SUPPLIED MATERIAL below:

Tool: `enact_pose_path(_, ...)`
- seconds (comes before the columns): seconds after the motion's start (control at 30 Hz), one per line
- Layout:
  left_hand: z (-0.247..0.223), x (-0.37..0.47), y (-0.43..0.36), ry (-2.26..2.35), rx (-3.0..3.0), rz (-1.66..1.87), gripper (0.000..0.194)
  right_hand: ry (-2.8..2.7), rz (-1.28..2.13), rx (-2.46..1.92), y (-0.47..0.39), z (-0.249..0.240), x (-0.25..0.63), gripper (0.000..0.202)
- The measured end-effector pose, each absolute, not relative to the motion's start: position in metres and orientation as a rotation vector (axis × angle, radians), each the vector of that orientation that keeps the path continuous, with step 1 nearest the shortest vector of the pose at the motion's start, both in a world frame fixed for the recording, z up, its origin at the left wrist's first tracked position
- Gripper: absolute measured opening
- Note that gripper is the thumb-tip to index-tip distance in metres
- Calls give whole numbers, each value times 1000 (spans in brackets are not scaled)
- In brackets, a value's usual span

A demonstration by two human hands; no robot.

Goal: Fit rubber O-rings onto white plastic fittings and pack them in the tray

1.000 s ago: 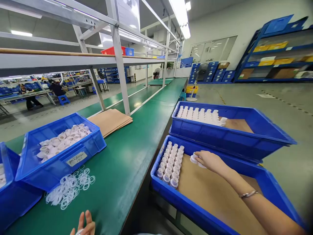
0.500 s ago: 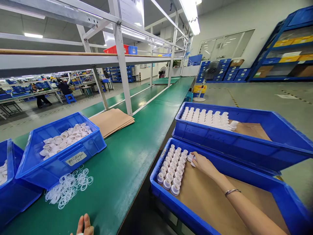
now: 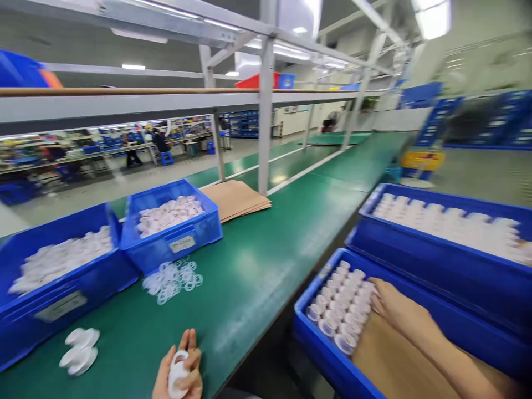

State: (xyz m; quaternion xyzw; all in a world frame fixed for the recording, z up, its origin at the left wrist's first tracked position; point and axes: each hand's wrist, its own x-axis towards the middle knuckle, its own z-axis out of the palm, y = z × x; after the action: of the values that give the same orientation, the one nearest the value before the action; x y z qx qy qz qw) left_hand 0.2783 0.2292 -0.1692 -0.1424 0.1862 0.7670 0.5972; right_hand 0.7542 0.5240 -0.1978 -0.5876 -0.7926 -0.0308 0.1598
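My left hand [image 3: 180,371], palm up at the near edge of the green bench, is closed around a white flanged plastic sleeve [image 3: 178,378]. My right hand [image 3: 401,310] reaches into the near blue bin [image 3: 322,357], its fingers closed on a white flanged sleeve [image 3: 375,302] at the end of the upright rows; blur and the fingers hide most of that piece. Standing sleeves [image 3: 338,307] fill the bin's left end. On the bench lies a loose pile of thin translucent rings [image 3: 172,280]. Several loose white sleeves [image 3: 78,352] rest at the left.
Two blue bins, a left one [image 3: 25,327] and a farther one [image 3: 166,246], hold heaped white parts. Brown cardboard sheets [image 3: 236,200] lie by a white frame post [image 3: 265,122]. Behind the near right bin, another blue bin [image 3: 432,244] holds rows of sleeves.
The view has swung left, so more of the left bin and the loose sleeves show. My left hand has come further into view with its sleeve. My right hand stays at the rows' end.
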Motion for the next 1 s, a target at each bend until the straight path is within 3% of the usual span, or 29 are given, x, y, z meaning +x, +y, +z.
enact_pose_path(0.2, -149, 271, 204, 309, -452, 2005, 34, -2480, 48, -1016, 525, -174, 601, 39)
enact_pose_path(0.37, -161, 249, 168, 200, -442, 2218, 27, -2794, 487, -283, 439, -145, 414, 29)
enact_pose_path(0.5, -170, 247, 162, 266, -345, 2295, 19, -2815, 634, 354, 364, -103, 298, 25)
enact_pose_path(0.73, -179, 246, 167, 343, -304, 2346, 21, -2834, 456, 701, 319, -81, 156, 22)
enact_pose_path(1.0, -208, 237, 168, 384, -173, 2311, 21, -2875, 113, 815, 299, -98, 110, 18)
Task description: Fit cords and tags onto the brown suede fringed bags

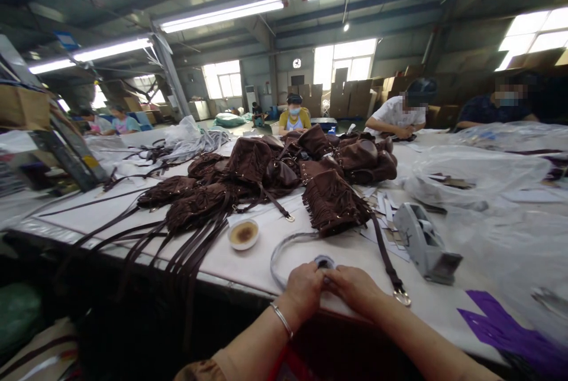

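My left hand (305, 289), with a bangle at its wrist, and my right hand (355, 287) meet at the table's front edge. Both are closed around a strap wrapped in clear plastic (276, 254), which curves left and back toward a dark brown fringed bag (333, 200). Above my fingertips a small loop of the wrapped strap (325, 261) sticks up. The fingers hide how its end is gripped. From the bag's right side a bare brown strap (385, 251) with a metal buckle (402, 297) lies across the table.
A heap of brown bags (257, 168) covers the middle, straps hanging over the front edge. Left of my hands sits a white bowl with brownish content (243, 234). At right are a tape dispenser (423, 242), purple material (501, 322) and plastic sheeting (501, 239). Several people sit across the table.
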The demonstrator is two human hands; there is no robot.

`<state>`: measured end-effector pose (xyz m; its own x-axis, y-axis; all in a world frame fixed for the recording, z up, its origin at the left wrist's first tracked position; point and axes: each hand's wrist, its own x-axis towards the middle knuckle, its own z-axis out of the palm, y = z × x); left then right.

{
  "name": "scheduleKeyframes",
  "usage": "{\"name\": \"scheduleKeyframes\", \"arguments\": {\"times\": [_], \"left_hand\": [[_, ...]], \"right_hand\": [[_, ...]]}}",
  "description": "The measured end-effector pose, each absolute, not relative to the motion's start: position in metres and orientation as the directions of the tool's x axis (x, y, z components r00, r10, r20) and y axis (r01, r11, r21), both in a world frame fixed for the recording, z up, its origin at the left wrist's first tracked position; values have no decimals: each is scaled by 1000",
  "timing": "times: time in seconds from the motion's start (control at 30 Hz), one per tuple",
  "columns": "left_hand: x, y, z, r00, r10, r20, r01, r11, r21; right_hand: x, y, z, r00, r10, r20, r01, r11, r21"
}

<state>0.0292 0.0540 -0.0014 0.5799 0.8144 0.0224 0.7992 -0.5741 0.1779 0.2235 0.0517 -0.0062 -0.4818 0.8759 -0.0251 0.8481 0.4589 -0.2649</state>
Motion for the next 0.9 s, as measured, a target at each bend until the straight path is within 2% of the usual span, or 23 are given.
{"name": "scheduleKeyframes", "arguments": {"times": [0.1, 0.23, 0.33, 0.47, 0.57, 0.7, 0.77, 0.9], "left_hand": [[26, 51, 1, 595, 804, 13, 789, -587, 184], [7, 65, 20, 700, 711, -70, 713, -688, 134], [9, 70, 18, 699, 708, -95, 714, -686, 138], [27, 57, 0, 598, 802, 14, 787, -590, 183], [25, 52, 4, 600, 800, 13, 787, -593, 172], [4, 66, 27, 729, 681, -74, 685, -722, 96], [1, 72, 29, 744, 662, -93, 668, -740, 76], [19, 64, 9, 659, 752, -16, 748, -654, 113]], "right_hand": [[220, 49, -12, -454, 891, -10, 850, 430, -303], [236, 53, -3, -618, 785, 34, 705, 573, -419], [240, 56, 4, -634, 773, 16, 713, 592, -375], [225, 54, -5, -488, 873, -5, 844, 470, -258], [222, 52, -14, -471, 882, 15, 837, 451, -310], [239, 58, -9, -638, 768, 57, 678, 595, -432], [245, 63, -3, -677, 735, 41, 653, 625, -428], [236, 62, 0, -585, 810, -22, 765, 543, -346]]}}
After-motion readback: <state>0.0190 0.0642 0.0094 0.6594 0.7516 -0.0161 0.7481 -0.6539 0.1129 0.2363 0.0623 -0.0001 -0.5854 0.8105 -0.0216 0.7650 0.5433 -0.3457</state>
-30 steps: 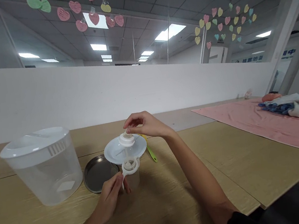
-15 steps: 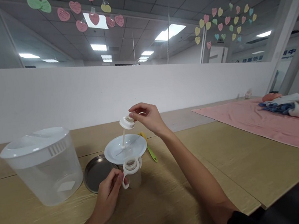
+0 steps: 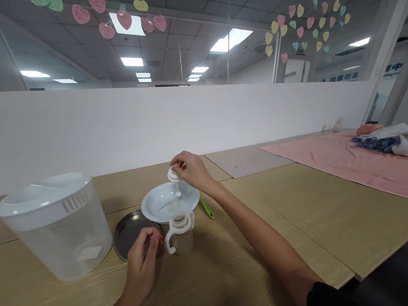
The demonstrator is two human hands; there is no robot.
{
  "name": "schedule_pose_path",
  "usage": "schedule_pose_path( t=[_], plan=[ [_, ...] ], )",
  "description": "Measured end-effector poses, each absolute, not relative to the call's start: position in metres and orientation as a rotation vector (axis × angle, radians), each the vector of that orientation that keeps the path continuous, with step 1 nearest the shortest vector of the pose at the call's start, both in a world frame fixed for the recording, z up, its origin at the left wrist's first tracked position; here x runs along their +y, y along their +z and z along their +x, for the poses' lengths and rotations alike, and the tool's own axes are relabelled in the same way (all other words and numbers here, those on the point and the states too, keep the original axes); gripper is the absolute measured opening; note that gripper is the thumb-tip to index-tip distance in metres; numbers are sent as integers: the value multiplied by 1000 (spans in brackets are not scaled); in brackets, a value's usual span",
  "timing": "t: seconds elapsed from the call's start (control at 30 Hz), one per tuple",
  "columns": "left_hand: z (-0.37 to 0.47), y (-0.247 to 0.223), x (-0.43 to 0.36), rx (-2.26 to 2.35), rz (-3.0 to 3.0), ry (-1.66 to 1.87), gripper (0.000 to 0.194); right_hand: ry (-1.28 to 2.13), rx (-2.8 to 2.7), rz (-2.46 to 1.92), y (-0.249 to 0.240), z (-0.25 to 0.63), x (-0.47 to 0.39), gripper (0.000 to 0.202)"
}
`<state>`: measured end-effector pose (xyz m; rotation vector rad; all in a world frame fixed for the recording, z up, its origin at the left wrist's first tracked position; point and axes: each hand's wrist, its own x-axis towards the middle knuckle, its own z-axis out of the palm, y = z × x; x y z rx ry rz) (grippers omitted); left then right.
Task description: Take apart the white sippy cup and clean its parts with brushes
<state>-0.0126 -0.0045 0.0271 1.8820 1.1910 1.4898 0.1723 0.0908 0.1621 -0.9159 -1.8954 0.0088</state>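
Note:
My right hand pinches the white top of a baby bottle, its lid, with a straw ending in a small weighted ball hanging below it. The lid hangs over a pale blue plate. In front of the plate stands the open baby bottle, clear with white handles on both sides. Just left of the bottle's handle is my left hand, fingers curled in and thumb against them. A small gap separates it from the handle, and I see nothing in it.
A lidded translucent bucket stands at the left, beside a round dark metal pan. Behind the bottle, a green-handled brush lies by the plate. On the right a pink cloth bears a pile of fabric.
My left hand has let go of the bottle's handle and moved slightly left. My right hand has shifted a little left and down, turning the lid so its straw hangs straighter.

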Motion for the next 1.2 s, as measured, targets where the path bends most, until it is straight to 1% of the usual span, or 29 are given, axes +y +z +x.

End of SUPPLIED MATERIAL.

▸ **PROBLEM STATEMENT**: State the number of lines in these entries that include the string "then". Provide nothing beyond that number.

▸ **SOLUTION TO THIS PROBLEM**: 2